● **Task brief**:
Return all of the records below verbatim.

● **Excerpts from a dataset**:
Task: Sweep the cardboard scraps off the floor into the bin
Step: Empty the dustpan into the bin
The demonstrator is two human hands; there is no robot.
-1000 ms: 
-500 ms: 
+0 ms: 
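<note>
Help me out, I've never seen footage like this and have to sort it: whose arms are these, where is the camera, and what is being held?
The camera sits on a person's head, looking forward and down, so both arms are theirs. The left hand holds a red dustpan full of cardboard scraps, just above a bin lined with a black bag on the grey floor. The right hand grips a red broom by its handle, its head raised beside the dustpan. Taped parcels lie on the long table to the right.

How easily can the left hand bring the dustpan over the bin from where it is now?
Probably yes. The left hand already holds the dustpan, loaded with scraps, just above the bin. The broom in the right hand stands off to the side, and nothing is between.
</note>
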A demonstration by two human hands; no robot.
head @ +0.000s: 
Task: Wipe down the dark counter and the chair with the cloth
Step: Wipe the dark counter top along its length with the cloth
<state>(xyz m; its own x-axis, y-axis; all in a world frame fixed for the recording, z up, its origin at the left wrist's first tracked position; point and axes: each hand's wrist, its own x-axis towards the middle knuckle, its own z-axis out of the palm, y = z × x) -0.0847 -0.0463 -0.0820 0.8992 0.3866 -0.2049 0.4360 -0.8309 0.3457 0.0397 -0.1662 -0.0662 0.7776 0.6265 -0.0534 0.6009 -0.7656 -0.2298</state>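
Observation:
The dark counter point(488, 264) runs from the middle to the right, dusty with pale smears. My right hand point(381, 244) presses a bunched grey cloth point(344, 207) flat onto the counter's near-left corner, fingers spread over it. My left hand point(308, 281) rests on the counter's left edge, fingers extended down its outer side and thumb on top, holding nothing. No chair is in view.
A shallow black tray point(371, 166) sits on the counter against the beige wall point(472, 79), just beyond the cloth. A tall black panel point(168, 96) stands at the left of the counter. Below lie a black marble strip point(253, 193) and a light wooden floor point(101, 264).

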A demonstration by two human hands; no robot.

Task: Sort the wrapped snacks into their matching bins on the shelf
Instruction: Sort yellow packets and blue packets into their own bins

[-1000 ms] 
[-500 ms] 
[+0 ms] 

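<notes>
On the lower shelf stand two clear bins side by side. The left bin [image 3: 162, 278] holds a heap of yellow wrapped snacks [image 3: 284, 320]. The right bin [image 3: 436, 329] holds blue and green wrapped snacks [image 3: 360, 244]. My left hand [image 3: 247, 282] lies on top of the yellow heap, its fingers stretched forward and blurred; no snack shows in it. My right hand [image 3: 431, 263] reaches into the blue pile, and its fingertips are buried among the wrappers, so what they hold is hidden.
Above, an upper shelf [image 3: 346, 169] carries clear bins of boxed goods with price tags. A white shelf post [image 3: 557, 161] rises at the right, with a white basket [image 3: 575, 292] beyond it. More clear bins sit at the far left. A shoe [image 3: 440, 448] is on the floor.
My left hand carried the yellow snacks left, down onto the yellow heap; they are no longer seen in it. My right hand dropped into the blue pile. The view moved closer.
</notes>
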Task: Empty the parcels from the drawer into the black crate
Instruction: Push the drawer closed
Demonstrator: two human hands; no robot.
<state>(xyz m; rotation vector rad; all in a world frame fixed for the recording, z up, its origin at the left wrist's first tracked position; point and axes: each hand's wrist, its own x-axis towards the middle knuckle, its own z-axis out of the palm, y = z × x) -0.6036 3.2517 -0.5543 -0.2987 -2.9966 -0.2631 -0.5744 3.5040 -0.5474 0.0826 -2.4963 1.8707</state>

● **Task output**:
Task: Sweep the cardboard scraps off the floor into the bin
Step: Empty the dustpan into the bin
The demonstrator is two human hands; there is no robot.
-1000 ms: 
-500 ms: 
+0 ms: 
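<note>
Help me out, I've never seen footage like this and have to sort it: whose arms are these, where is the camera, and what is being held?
The camera sits on a person's head, looking forward and down, so both arms are theirs. The left hand holds a red dustpan full of cardboard scraps, just above a bin lined with a black bag on the grey floor. The right hand grips a red broom by its handle, its head raised beside the dustpan. Taped parcels lie on the long table to the right.

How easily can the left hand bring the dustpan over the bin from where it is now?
Probably yes. The left hand already holds the dustpan, loaded with scraps, just above the bin. The broom in the right hand stands off to the side, and nothing is between.
</note>
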A demonstration by two human hands; no robot.
head @ +0.000s: 
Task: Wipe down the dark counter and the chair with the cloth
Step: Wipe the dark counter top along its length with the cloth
<state>(xyz m; its own x-axis, y-axis; all in a world frame fixed for the recording, z up, its origin at the left wrist's first tracked position; point and axes: each hand's wrist, its own x-axis towards the middle knuckle, its own z-axis out of the palm, y = z × x) -0.0847 -0.0463 -0.0820 0.8992 0.3866 -0.2049 0.4360 -0.8309 0.3457 0.0397 -0.1662 -0.0662 0.7776 0.6265 -0.0534 0.6009 -0.7656 -0.2298</state>
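Observation:
The dark counter point(488, 264) runs from the middle to the right, dusty with pale smears. My right hand point(381, 244) presses a bunched grey cloth point(344, 207) flat onto the counter's near-left corner, fingers spread over it. My left hand point(308, 281) rests on the counter's left edge, fingers extended down its outer side and thumb on top, holding nothing. No chair is in view.
A shallow black tray point(371, 166) sits on the counter against the beige wall point(472, 79), just beyond the cloth. A tall black panel point(168, 96) stands at the left of the counter. Below lie a black marble strip point(253, 193) and a light wooden floor point(101, 264).
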
A demonstration by two human hands; no robot.

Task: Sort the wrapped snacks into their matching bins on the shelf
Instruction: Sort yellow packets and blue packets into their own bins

[-1000 ms] 
[-500 ms] 
[+0 ms] 

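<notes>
On the lower shelf stand two clear bins side by side. The left bin [image 3: 162, 278] holds a heap of yellow wrapped snacks [image 3: 284, 320]. The right bin [image 3: 436, 329] holds blue and green wrapped snacks [image 3: 360, 244]. My left hand [image 3: 247, 282] lies on top of the yellow heap, its fingers stretched forward and blurred; no snack shows in it. My right hand [image 3: 431, 263] reaches into the blue pile, and its fingertips are buried among the wrappers, so what they hold is hidden.
Above, an upper shelf [image 3: 346, 169] carries clear bins of boxed goods with price tags. A white shelf post [image 3: 557, 161] rises at the right, with a white basket [image 3: 575, 292] beyond it. More clear bins sit at the far left. A shoe [image 3: 440, 448] is on the floor.
My left hand carried the yellow snacks left, down onto the yellow heap; they are no longer seen in it. My right hand dropped into the blue pile. The view moved closer.
</notes>
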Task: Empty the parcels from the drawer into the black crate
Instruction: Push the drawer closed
Demonstrator: two human hands; no robot.
<state>(xyz m; rotation vector rad; all in a world frame fixed for the recording, z up, its origin at the left wrist's first tracked position; point and axes: each hand's wrist, its own x-axis towards the middle knuckle, its own z-axis out of the palm, y = z × x) -0.6036 3.2517 -0.5543 -0.2987 -2.9966 -0.2631 -0.5744 3.5040 -0.5474 0.0826 -2.4963 1.8707</state>

The answer requires nothing further.